In This Issue
Fall Issue of The Bridge on the Convergence of Engineering and the Life Sciences
October 1, 2013 Volume 43 Issue 3

Microfabrication The Interface Between Medicine and Engineering

Tuesday, October 1, 2013

Author: Stephen R. Quake

Over the past half-century the semiconductor industry developed a powerful set of manufacturing tools that enable highly parallel fabrication of electronic devices with an extraordinarily large number of integrated components. A key part of this process is the use of lithographic techniques to transfer complex patterns into semiconductor substrates, and another part is the development of approaches to manipulate the material properties of these substrates by etching, doping, and deposition. As a result, electronic technologies have enjoyed exponential growth in sophistication and complexity with corresponding decreases in cost, as captured by the famous Moore’s law. The power of this approach to manufacturing has inspired several generations of biomedical researchers, who have sought to bring the same sort of scaling to biology and medicine. In this article I discuss several examples of how this interface has been exploited.

Background

In the 1980s engineers realized that silicon was a useful material not just for its electronic properties but also for its very interesting mechanical properties. Exploitation of these properties led to the development of the field of microelectromechanical systems (MEMS) and the production of a variety of intricate miniaturized mechanical devices and systems—from gears to ratchets to mechanical oscillators, to name just a few. A number of familiar consumer devices use MEMS, such as the micromirror arrays in some video projectors and the inertial sensors in automobile air bags (as well as in mobile phones). There have also been some direct medical applications of MEMS, including in implantable devices.

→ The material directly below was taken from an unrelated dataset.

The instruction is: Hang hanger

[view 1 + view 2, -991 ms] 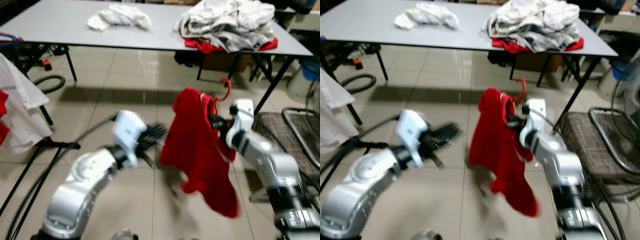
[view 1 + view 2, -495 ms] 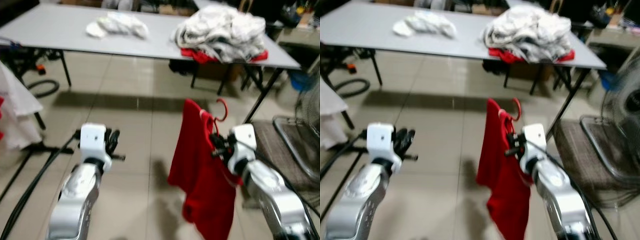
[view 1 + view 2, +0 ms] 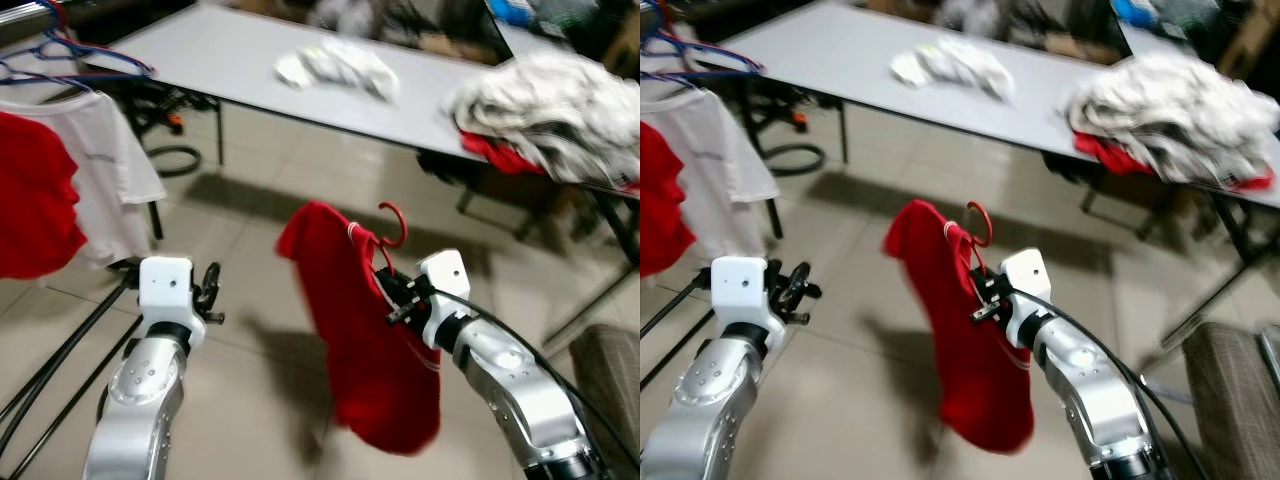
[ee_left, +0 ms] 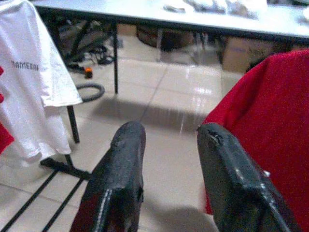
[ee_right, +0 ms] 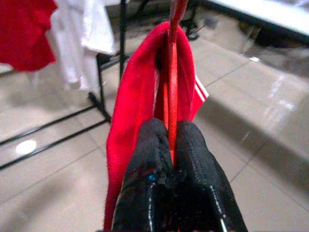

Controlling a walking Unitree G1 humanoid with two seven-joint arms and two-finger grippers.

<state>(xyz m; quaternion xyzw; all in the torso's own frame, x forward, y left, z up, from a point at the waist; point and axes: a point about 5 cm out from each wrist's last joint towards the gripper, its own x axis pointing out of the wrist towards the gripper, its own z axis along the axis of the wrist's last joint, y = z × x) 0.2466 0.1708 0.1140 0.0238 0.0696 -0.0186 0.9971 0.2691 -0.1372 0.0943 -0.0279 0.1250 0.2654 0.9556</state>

The introduction of lithography—the use of photographic techniques to effect pattern transfer—was crucial in enabling the semiconductor industry to produce monolithic devices with enormous numbers of distinct components all fabricated in situ. There have been two clear and powerful extensions of this approach to the life sciences and medicine.

Molecular Lithography

Molecular lithography is used to fabricate distinct molecular species (Fodor et al. 1991). It enabled synthesis of huge arrays of both peptides and nucleic acids, and launched the biochip industry. The DNA arrays produced by this technology also helped create the genomics revolution, by creating a technology for highly parallel gene expression measurements—in effect, creating the ability to monitor global gene expression of nearly all the genes in an organism at once. The arrays are also used for high-throughput genotyping—measuring up to a million single-nucleotide polymorphisms at a time.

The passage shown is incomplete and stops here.